» **TASK GOAL**
Everything from the line containing "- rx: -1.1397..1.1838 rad" through the line containing "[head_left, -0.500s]" should be repeated exactly, and nothing else from the data.

» **PROVIDED RECORDS**

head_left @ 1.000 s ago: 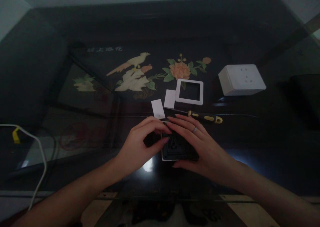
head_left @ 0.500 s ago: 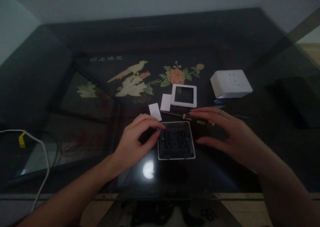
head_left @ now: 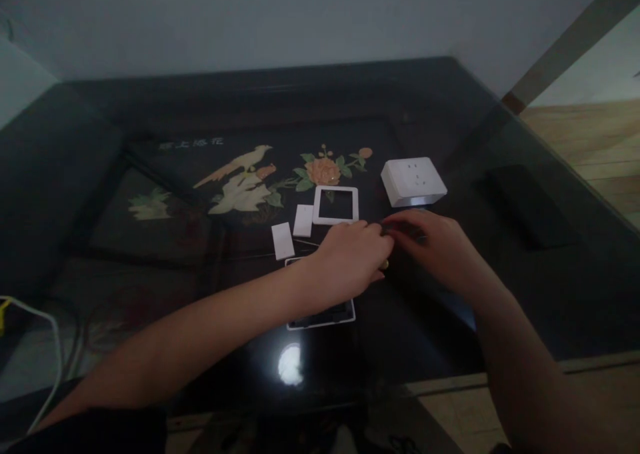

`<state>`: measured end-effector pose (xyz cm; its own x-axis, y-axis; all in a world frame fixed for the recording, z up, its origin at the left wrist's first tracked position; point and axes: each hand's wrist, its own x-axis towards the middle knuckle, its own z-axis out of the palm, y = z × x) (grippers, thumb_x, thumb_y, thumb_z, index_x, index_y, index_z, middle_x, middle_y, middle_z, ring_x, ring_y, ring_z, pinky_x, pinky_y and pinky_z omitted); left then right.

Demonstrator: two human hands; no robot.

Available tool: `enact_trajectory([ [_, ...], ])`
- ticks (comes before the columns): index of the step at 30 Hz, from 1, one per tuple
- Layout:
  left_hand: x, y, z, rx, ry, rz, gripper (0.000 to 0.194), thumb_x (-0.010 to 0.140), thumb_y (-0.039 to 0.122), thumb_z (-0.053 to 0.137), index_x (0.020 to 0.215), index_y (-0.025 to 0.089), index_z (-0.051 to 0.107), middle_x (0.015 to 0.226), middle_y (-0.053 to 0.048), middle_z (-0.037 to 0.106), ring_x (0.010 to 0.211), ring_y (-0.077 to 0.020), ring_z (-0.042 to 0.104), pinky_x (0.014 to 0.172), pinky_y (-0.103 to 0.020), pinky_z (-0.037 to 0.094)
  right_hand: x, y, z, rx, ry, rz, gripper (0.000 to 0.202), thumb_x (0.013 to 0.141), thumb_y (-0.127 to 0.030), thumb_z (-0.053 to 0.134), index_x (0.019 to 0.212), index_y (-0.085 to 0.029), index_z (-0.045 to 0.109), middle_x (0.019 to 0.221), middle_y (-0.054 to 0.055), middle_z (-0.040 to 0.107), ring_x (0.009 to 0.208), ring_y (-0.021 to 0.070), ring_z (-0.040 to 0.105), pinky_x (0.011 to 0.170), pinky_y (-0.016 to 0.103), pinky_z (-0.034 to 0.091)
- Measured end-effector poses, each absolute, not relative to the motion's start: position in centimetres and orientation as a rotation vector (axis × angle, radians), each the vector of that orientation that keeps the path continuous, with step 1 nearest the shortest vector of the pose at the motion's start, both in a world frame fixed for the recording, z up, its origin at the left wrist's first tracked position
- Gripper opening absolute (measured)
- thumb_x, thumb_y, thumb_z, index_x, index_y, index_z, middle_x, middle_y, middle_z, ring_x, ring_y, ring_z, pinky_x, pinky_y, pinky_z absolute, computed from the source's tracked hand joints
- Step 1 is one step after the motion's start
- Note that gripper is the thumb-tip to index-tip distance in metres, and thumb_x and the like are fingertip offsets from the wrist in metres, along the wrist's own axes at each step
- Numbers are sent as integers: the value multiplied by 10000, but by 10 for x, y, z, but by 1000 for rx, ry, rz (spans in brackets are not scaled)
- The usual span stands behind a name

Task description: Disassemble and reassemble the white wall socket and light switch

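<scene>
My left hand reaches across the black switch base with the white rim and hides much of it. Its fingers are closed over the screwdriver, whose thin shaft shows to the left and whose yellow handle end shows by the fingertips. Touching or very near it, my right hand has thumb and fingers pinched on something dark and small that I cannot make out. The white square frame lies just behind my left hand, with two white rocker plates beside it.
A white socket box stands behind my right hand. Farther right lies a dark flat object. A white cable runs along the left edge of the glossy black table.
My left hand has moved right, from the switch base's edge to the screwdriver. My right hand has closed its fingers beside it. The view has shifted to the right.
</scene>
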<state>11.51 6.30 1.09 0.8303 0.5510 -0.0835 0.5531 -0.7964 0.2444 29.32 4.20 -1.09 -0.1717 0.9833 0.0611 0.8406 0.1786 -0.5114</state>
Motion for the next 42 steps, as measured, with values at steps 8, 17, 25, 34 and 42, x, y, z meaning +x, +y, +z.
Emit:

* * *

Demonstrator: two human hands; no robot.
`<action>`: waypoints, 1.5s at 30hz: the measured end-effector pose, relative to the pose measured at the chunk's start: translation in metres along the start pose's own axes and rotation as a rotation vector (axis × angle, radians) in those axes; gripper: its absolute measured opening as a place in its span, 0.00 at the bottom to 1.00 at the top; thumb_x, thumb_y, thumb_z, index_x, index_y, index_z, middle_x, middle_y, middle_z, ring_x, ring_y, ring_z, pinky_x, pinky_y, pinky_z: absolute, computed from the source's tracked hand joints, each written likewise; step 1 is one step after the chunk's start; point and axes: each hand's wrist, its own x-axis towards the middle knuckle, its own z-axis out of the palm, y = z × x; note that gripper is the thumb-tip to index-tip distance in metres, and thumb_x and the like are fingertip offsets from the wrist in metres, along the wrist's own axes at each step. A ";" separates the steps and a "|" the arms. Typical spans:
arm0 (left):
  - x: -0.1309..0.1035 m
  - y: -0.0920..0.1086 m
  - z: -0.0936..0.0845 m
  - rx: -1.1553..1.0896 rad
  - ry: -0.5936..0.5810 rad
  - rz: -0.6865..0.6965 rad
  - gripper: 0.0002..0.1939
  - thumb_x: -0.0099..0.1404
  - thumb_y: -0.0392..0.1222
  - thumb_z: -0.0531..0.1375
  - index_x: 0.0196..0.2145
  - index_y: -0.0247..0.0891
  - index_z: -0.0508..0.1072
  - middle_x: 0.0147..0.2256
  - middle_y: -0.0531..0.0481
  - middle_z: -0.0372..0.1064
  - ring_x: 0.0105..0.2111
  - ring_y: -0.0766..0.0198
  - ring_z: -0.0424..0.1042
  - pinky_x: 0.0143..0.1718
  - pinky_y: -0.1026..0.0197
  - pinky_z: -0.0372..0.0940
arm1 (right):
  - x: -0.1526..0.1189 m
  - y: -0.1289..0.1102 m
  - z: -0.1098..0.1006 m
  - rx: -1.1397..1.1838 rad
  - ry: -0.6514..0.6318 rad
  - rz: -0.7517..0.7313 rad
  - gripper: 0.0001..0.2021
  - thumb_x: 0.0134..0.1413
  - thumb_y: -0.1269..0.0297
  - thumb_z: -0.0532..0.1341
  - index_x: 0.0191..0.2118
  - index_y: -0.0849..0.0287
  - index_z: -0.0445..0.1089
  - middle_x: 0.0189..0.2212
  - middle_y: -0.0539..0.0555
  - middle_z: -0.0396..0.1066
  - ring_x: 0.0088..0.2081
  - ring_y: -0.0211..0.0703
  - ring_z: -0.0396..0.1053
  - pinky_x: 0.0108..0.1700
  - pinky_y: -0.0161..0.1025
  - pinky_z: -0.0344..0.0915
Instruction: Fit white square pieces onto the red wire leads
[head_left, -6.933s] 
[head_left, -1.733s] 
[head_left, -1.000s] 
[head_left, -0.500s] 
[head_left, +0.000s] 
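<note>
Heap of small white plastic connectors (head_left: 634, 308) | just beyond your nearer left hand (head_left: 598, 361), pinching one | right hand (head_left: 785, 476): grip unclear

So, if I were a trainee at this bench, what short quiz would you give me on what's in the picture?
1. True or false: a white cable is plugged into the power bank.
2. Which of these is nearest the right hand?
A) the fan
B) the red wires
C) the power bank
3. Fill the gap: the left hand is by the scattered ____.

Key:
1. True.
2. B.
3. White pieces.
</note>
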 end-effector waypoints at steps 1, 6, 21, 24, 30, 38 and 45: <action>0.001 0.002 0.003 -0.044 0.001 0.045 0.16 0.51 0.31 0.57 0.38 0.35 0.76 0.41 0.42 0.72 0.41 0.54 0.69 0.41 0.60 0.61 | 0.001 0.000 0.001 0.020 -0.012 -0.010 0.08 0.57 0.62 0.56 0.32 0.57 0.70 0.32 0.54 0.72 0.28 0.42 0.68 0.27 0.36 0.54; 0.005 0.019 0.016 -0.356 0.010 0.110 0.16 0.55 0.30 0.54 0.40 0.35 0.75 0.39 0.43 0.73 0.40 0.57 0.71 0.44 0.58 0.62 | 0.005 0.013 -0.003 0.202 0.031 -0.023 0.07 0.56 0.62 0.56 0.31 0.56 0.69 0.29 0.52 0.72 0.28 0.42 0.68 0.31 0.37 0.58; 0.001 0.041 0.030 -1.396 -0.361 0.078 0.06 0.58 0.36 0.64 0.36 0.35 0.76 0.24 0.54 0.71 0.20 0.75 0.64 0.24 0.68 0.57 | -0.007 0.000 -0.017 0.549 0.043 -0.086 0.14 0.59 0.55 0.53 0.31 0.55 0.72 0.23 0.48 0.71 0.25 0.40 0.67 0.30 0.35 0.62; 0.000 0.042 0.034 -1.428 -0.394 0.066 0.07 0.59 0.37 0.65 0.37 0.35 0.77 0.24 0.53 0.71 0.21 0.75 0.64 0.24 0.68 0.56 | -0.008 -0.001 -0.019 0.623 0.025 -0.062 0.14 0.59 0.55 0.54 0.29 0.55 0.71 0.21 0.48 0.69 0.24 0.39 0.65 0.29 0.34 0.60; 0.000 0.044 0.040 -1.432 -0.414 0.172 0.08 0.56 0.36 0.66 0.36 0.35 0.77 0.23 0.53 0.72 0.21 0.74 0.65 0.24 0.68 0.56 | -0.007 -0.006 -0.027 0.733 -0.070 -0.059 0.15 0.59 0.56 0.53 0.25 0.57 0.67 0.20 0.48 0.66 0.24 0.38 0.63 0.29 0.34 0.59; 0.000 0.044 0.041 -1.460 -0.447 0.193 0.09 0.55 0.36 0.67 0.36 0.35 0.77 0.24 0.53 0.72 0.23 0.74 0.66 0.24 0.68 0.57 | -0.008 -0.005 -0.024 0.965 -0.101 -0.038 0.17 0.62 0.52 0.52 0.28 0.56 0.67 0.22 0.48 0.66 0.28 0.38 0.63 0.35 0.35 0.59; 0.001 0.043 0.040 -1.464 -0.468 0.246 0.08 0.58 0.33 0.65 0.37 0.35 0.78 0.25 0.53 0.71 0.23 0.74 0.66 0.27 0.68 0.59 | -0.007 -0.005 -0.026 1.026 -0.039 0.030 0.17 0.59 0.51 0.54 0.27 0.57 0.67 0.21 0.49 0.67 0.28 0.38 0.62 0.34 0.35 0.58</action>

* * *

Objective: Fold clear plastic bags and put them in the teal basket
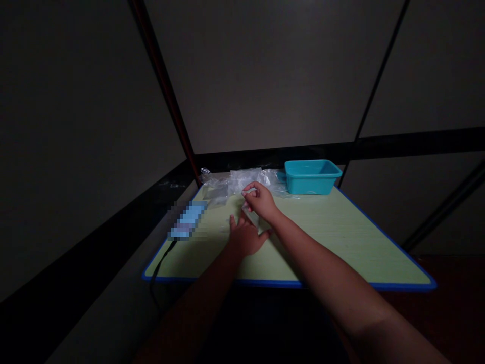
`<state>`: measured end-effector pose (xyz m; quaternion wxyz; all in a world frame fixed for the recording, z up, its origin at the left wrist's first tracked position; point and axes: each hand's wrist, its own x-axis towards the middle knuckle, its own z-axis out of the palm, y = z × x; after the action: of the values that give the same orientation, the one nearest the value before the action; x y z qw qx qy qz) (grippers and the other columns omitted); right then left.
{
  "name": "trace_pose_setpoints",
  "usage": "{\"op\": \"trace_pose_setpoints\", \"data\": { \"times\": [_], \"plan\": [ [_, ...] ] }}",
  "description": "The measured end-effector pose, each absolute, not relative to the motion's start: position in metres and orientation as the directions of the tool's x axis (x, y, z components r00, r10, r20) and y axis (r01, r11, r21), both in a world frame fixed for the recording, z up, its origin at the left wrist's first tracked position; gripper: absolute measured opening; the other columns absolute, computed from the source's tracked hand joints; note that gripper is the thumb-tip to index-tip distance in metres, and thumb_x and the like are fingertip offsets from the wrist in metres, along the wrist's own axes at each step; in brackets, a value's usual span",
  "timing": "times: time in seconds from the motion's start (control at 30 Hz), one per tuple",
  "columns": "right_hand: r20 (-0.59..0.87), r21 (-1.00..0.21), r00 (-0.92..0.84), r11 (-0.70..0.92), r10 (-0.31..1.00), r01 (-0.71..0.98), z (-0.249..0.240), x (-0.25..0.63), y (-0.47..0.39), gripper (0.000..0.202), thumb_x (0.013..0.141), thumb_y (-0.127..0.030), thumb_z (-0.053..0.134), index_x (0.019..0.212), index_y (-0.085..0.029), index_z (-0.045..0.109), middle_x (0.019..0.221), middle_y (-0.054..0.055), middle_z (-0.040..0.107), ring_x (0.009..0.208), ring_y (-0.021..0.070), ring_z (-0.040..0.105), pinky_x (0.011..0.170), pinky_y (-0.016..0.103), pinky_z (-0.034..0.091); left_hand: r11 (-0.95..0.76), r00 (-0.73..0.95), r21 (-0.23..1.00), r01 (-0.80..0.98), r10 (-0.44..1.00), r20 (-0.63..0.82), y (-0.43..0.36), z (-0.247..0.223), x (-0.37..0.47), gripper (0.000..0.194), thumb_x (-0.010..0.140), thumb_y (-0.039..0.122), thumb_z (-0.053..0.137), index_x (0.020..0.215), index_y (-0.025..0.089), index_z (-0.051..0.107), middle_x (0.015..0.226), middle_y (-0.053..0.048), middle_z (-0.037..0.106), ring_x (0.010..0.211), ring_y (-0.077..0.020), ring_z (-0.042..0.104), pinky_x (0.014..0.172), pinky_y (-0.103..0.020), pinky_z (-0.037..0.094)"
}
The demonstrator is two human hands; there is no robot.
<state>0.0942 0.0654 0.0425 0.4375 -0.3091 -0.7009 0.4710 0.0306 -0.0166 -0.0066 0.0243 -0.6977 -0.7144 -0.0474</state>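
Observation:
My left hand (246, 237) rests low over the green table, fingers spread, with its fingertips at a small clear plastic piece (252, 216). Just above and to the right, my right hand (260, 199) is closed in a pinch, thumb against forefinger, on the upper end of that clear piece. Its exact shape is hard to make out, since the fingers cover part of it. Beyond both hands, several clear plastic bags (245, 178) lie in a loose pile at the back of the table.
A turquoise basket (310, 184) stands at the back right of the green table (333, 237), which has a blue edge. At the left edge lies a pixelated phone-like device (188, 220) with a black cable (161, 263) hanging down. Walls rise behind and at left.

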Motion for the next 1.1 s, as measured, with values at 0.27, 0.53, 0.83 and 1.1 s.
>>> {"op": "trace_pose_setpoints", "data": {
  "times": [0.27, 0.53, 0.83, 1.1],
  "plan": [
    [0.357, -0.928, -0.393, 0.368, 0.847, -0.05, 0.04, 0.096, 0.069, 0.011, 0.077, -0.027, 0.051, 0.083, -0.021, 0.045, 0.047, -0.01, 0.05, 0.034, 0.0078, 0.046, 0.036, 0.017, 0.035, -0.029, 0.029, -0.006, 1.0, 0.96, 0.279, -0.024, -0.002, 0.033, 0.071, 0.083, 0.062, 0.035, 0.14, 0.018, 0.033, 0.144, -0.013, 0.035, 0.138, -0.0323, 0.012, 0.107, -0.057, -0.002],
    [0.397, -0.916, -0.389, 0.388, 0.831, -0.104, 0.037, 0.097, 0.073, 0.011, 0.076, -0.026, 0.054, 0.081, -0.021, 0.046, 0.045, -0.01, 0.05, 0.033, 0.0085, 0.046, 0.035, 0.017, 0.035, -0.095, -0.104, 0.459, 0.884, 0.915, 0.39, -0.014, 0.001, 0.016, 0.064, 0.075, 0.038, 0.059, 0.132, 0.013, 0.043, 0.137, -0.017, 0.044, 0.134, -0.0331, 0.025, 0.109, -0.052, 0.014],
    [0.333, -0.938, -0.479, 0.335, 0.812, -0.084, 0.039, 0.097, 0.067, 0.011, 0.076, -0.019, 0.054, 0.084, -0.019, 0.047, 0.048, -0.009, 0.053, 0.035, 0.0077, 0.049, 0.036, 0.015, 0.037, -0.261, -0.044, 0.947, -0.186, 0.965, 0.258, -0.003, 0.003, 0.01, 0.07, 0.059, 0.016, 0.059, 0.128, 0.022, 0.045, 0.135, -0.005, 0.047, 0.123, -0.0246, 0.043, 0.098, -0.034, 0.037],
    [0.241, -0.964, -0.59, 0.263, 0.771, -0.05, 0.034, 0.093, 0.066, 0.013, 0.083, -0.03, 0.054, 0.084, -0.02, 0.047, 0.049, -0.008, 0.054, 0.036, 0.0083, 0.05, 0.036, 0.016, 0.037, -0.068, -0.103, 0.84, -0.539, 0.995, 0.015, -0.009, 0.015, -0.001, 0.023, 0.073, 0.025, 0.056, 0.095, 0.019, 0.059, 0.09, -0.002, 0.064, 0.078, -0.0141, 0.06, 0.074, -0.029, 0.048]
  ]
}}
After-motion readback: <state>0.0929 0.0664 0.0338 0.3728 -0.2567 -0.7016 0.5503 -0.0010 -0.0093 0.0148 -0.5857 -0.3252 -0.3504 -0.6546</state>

» **YOUR RESPONSE**
  - rx: -1.1397..1.1838 rad
  - ry: -0.6514..0.6318 rad
  - rz: -0.7517..0.7313 rad
  - gripper: 0.0001..0.2021
  - thumb_x: 0.0134..0.1413
  - thumb_y: -0.1269..0.0297
  - thumb_z: -0.0532..0.1341
  - index_x: 0.0191..0.2118
  - index_y: -0.0849..0.0287
  - index_z: -0.0445..0.1089
  - middle_x: 0.0189..0.2212
  - middle_y: -0.0539..0.0555
  - middle_z: -0.0396..0.1066
  - ring_x: 0.0088..0.2081
  - ring_y: -0.0211..0.0703
  - ring_z: -0.0396..0.1053
  - pinky_x: 0.0108..0.1700
  - pinky_y: -0.0161..0.1025
  - pinky_z: -0.0344..0.0915
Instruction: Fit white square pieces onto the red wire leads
[head_left, -6.933s] 
[head_left, -1.733s] 
[head_left, -1.000s] 
[head_left, -0.500s] 

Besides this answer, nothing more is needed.